How Can I Find 404 Errors On My Website?

There are several good ways to go about this. I’d honestly recommend doing them all - since some tools can find issues that other tools don’t see.

  • Crawl your website. There are a host of really great crawlers, my favorite being Screaming Frog for small sites, and DeepCrawl for very large/enterprise sites (both often work in all situations, it’s often a personal preference or budget consideration. Sitebulb is another fantastic tool.) Each will tell you what status code errors are linked on your site.
  • Check the Google Search Console (GSC - formerly known as Google Webmaster Tools) Coverage Report, in the Excluded section:
The Google Search Console (GSC) Coverage report. Click the “Excluded” box to see what URLs on your site are excluded.
The Google Search Console (GSC) Coverage report.
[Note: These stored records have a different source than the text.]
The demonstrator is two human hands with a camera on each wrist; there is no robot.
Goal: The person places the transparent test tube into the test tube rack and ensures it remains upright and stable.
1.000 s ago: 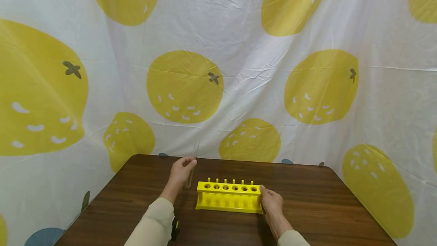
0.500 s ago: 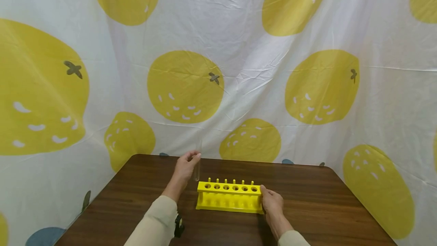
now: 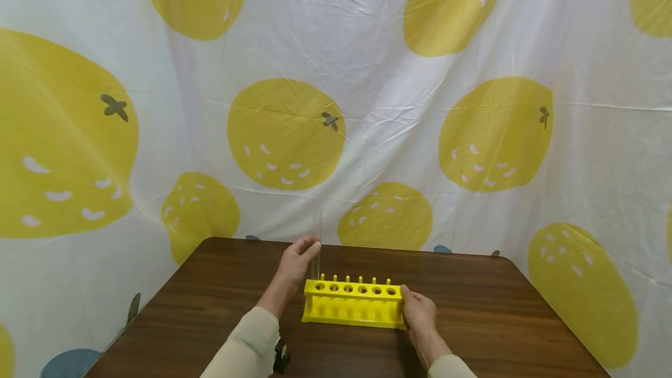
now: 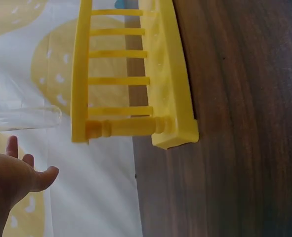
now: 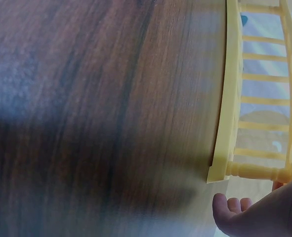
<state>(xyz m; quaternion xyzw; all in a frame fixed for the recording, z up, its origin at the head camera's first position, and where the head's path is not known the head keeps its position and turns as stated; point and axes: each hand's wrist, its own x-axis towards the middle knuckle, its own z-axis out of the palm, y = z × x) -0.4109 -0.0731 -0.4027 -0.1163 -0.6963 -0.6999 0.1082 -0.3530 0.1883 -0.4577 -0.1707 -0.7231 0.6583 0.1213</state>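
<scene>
A clear glass test tube stands nearly upright in my left hand, pinched between thumb and fingers. Its rounded lower end is just above the left end of a yellow test tube rack. From the left wrist, the tube shows apart from the rack's top plate. The rack has a row of round holes on top and several pegs along its back; no tubes are seen in it. At the rack's right end, my right hand grips the top plate's edge; other fingers curl loosely below.
The rack stands on a dark brown wooden table. Behind and beside the table hangs a white curtain printed with yellow fruit. A black device sits at my left wrist.
My left hand has moved right with the test tube, bringing it from beside the rack to its left end. The tube has turned from tilted to nearly upright. My right hand and the rack stay put.
</scene>
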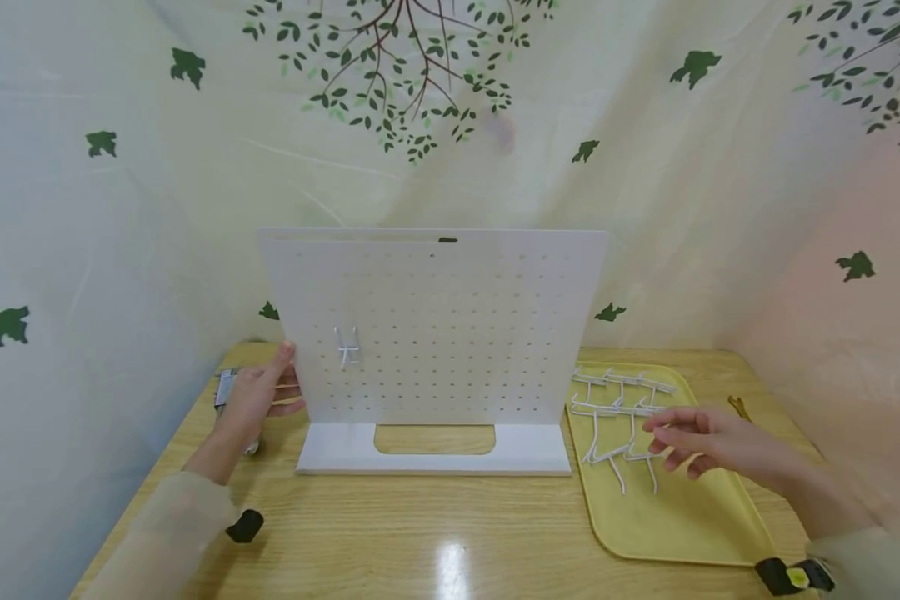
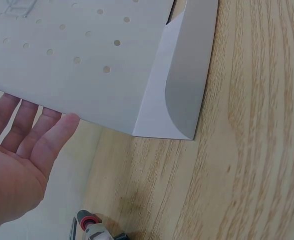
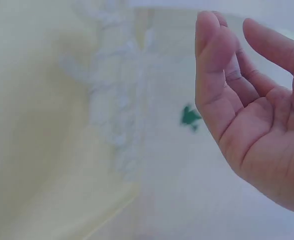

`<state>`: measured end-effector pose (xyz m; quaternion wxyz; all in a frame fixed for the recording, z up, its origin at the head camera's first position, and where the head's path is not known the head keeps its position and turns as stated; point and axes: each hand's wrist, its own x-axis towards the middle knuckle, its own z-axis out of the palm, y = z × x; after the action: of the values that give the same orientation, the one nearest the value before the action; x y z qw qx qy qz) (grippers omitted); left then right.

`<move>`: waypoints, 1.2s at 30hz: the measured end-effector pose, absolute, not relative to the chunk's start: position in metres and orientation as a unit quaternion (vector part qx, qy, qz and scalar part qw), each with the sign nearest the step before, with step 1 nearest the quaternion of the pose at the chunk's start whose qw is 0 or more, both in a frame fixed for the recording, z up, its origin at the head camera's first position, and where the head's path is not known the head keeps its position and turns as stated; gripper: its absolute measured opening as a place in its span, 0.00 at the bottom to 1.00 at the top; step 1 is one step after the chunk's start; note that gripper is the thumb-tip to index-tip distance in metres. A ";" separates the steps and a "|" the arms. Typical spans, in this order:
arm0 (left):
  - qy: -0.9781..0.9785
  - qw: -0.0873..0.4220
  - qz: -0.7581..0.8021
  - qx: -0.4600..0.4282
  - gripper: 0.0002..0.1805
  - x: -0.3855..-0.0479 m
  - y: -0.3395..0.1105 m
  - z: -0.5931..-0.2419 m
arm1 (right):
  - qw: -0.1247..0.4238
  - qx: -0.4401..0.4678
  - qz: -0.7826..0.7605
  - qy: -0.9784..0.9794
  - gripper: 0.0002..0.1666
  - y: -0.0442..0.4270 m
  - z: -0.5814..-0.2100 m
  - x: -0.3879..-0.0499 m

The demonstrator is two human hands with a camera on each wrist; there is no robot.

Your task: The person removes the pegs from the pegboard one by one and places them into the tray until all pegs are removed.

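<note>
A white pegboard point(image 1: 435, 333) stands upright on its flat base. My left hand point(image 1: 258, 392) holds its left edge, thumb at the front and several fingers reaching behind. In the left wrist view, the fingers of that hand point(image 2: 27, 145) meet the board's edge above the base. One white double hook point(image 1: 348, 348) hangs on the board's left part. Over the yellow tray point(image 1: 675, 525), my right hand point(image 1: 701, 442) hovers with loosely bent fingers and nothing in them. Several white wire hooks point(image 1: 615, 408) lie in rows beneath and beside it. The right wrist view shows these hooks point(image 3: 119, 90) blurred.
Left of the board lies a partly hidden tool point(image 2: 94, 227) on the wooden table point(image 1: 390, 533). A small brass-coloured object point(image 1: 738, 407) sits right of the tray. A patterned curtain point(image 1: 450, 183) surrounds the table's back and sides.
</note>
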<state>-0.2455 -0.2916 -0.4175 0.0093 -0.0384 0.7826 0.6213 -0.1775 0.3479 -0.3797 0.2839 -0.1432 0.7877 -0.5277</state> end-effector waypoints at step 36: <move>0.794 0.009 0.607 -0.041 0.49 -0.245 -0.290 -0.416 | 0.231 -0.212 -0.765 0.563 0.28 0.103 -0.349 -0.213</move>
<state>-0.2454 -0.2904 -0.4161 0.0085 -0.0407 0.7938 0.6067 -0.2128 0.1032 -0.3493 0.2311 -0.2115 0.5633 -0.7645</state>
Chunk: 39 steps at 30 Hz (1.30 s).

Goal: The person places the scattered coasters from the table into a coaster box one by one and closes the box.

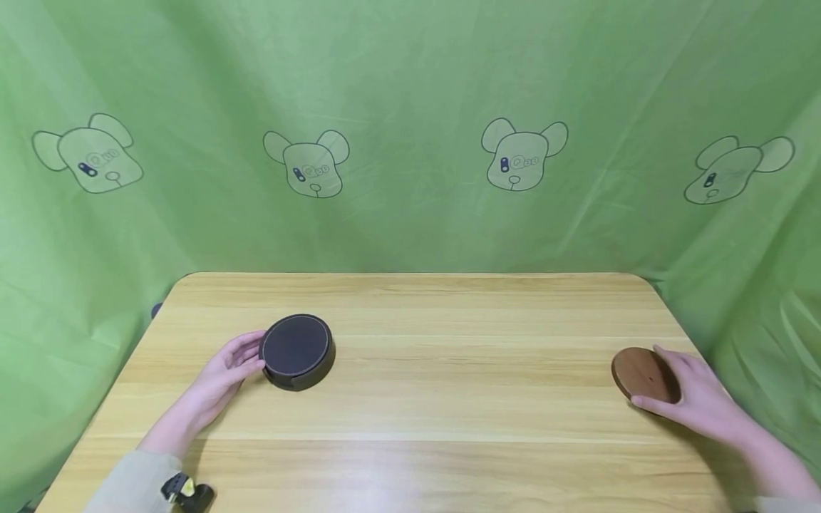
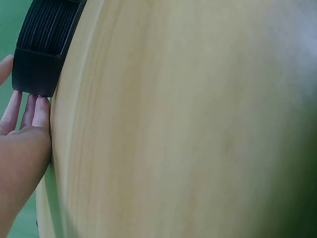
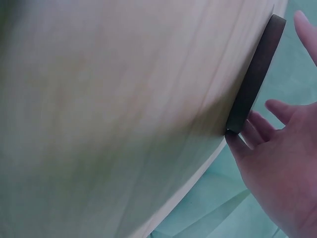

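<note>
In the head view a round black coaster holder (image 1: 297, 347) with pale stitching on top stands on the left half of the table. My left hand (image 1: 221, 374) is at its left side, fingers extended and touching it. Through a gap in the holder's wall, the left wrist view shows a stack of thin dark discs (image 2: 47, 25). Near the table's right edge lies a round wooden coaster (image 1: 643, 372). My right hand (image 1: 699, 392) is spread around its right side. In the right wrist view some fingers (image 3: 237, 144) meet the coaster's rim, while another digit stands apart from it.
The wooden table (image 1: 449, 399) has rounded far corners. A green curtain (image 1: 417, 228) with mouse-head drawings hangs behind and on both sides. A black and yellow device (image 1: 186, 491) is on the left wrist by the sleeve.
</note>
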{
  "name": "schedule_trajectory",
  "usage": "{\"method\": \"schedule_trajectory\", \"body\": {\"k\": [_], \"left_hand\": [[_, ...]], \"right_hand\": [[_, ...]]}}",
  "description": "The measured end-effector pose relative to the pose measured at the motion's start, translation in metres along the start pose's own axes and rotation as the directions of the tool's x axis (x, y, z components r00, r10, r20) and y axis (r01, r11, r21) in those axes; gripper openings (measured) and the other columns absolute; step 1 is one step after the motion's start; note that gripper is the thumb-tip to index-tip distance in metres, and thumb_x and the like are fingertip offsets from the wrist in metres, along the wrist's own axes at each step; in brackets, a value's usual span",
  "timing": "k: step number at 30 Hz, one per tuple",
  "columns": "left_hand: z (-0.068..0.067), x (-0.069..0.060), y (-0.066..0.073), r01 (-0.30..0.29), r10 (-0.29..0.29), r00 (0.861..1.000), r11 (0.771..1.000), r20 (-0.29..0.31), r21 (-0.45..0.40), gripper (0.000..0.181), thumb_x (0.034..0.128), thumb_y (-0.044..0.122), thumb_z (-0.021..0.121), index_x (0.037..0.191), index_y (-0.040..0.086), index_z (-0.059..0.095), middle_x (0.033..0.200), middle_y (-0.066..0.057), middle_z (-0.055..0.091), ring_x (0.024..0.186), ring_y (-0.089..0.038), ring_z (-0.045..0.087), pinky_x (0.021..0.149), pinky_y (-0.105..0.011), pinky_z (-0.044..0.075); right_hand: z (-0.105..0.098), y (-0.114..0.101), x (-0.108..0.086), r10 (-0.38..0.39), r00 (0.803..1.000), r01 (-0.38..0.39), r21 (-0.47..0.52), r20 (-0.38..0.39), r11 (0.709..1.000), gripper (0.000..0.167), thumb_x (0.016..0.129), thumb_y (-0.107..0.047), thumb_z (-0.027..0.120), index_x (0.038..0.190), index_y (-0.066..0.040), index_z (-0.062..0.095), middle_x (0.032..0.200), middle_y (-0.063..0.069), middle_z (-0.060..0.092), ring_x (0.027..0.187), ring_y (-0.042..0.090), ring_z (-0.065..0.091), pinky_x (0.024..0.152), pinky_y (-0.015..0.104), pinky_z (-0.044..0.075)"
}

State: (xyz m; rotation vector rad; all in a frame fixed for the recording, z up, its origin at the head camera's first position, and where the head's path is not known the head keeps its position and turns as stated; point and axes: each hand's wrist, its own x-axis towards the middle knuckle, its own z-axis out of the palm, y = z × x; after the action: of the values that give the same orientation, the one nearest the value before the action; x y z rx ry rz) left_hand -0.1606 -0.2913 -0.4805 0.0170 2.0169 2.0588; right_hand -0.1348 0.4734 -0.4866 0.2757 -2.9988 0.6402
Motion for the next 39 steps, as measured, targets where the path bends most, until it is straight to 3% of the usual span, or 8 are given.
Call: {"method": "schedule_trajectory", "body": {"k": [10, 18, 23, 30, 39], "left_hand": [[-0.001, 0.001, -0.002, -0.009, 0.009, 1.0, 1.0, 0.004, -0.003, 0.065, 0.1042, -0.001, 0.06, 0.158, -0.014, 0.025, 0.127, 0.025, 0.063, 0.119, 0.009, 0.06, 0.104, -0.007, 0.049], [-0.002, 0.002, -0.005, -0.043, 0.043, 0.999, 0.999, 0.02, -0.017, 0.056, 0.104, -0.001, 0.06, 0.155, -0.006, 0.036, 0.13, 0.024, 0.064, 0.12, 0.009, 0.061, 0.104, -0.007, 0.049], [-0.003, 0.003, -0.004, -0.032, 0.032, 0.999, 0.999, 0.013, -0.022, 0.057, 0.1037, -0.001, 0.06, 0.155, -0.007, 0.035, 0.129, 0.024, 0.064, 0.119, 0.008, 0.061, 0.104, -0.008, 0.049], [-0.003, 0.003, -0.006, -0.034, 0.035, 0.999, 0.999, 0.015, -0.027, 0.05, 0.104, -0.003, 0.059, 0.151, 0.002, 0.043, 0.129, 0.023, 0.065, 0.12, 0.007, 0.061, 0.104, -0.008, 0.05], [-0.002, 0.002, -0.004, -0.024, 0.025, 1.0, 0.999, 0.016, -0.028, 0.059, 0.1038, -0.003, 0.059, 0.156, -0.011, 0.031, 0.128, 0.023, 0.065, 0.119, 0.007, 0.061, 0.104, -0.008, 0.05]], "right_hand": [[0.002, 0.006, 0.0, -0.032, 0.999, 0.032, -0.034, -0.015, 0.999, 0.112, 0.071, -0.031, 0.095, 0.151, 0.02, 0.035, 0.139, 0.05, 0.042, 0.126, 0.067, 0.037, 0.101, 0.086, 0.03], [0.001, 0.004, 0.001, -0.034, 0.999, 0.033, -0.045, -0.01, 0.998, 0.11, 0.072, -0.031, 0.095, 0.149, 0.021, 0.037, 0.139, 0.05, 0.042, 0.126, 0.066, 0.036, 0.1, 0.085, 0.031], [0.001, 0.004, 0.002, -0.028, 1.0, 0.027, -0.055, -0.007, 0.998, 0.109, 0.071, -0.032, 0.095, 0.147, 0.022, 0.039, 0.139, 0.049, 0.041, 0.126, 0.065, 0.037, 0.1, 0.084, 0.032], [0.003, 0.005, 0.003, -0.029, 0.999, 0.027, -0.073, -0.025, 0.997, 0.107, 0.069, -0.032, 0.096, 0.143, 0.023, 0.043, 0.136, 0.048, 0.044, 0.124, 0.063, 0.039, 0.101, 0.082, 0.034], [0.001, -0.01, 0.007, -0.058, 0.997, 0.05, -0.127, -0.059, 0.991, 0.103, 0.065, -0.035, 0.098, 0.138, 0.021, 0.051, 0.128, 0.047, 0.052, 0.117, 0.059, 0.047, 0.093, 0.072, 0.042]]}}
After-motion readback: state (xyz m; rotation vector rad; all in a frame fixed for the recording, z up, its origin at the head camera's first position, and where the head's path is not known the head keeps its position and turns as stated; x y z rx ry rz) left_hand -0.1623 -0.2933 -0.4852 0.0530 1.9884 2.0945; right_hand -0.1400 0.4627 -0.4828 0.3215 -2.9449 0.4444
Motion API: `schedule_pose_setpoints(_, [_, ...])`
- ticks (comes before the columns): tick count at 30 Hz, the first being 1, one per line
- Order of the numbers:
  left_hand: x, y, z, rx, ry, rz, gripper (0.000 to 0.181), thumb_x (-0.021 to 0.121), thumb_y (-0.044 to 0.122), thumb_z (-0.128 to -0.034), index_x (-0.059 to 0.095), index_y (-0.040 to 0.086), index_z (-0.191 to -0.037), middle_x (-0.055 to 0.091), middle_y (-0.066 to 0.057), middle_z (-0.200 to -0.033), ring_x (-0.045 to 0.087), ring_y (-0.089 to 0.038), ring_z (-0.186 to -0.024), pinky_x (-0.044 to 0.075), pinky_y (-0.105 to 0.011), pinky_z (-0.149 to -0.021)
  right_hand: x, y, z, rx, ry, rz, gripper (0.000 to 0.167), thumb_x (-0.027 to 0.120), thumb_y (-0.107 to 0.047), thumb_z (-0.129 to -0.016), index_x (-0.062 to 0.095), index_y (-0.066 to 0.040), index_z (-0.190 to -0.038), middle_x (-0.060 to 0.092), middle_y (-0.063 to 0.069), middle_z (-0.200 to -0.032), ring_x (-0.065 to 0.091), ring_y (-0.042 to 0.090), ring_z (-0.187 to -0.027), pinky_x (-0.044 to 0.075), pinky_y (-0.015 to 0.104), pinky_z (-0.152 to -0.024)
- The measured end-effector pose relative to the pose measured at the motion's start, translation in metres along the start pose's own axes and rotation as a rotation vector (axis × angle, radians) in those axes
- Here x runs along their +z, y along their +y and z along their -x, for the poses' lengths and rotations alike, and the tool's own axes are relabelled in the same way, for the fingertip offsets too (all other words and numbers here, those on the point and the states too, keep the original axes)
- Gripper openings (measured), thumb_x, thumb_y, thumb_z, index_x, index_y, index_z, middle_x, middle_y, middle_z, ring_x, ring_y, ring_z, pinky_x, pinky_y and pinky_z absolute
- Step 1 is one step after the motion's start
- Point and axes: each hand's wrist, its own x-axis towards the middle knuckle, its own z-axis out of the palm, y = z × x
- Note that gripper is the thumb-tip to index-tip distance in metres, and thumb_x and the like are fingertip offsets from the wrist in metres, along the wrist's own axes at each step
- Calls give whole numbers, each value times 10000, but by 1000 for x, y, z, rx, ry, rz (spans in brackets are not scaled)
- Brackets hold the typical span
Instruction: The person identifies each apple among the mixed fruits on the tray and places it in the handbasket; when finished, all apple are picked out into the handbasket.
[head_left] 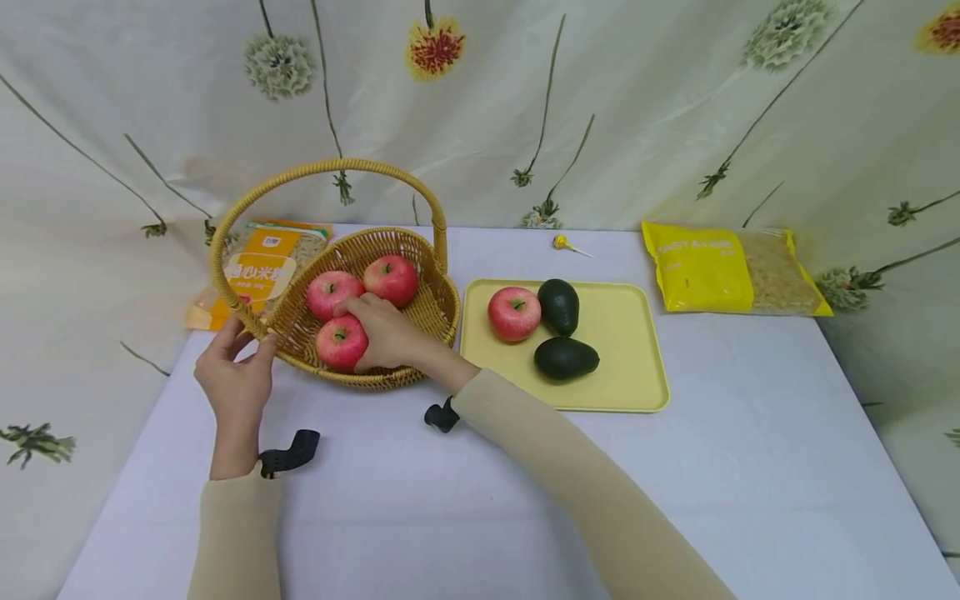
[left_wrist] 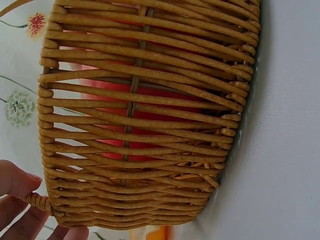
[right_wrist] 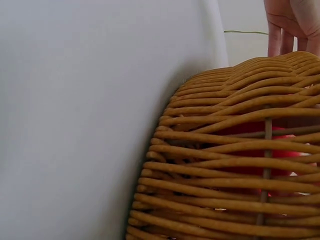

Click the “Excluded” box to see what URLs on your site are excluded.
This version helps you see URLs that Google believes are Soft 404s.
This version helps you see URLs that Google believes are Soft 404s.
If you have 404 errors that Google has discovered, you will find them by clicking on this header.
If you have 404 errors that Google has discovered, you will find them by clicking on this header.
  • Check Google Analytics (GA) Search for page titles that contain “not found” or “404” - this is a nice list that tells you how many times a particular page has been hit, and therefore can better help you prioritize which errors need fixing first.
Finding 404s in Google Analytics
How to find 404s in Google Analytics
  • Check Your Log Files. This is my favorite way to check for 404 errors (and other issues too!), since you can see exactly who - aka which bot - is hitting what errors, on what specific pages, how frequently, and your site's total "error rate". Unfortunately, not everyone can get access to log files, depending on your platform and host. Talk to your IT and/or development team to see if this is an option for you. You’ll need a log analyzing tool to do this; my favorite is from Screaming Frog.

How Can I Find 404 Errors On The Pages They Are (Allegedly) Linked From?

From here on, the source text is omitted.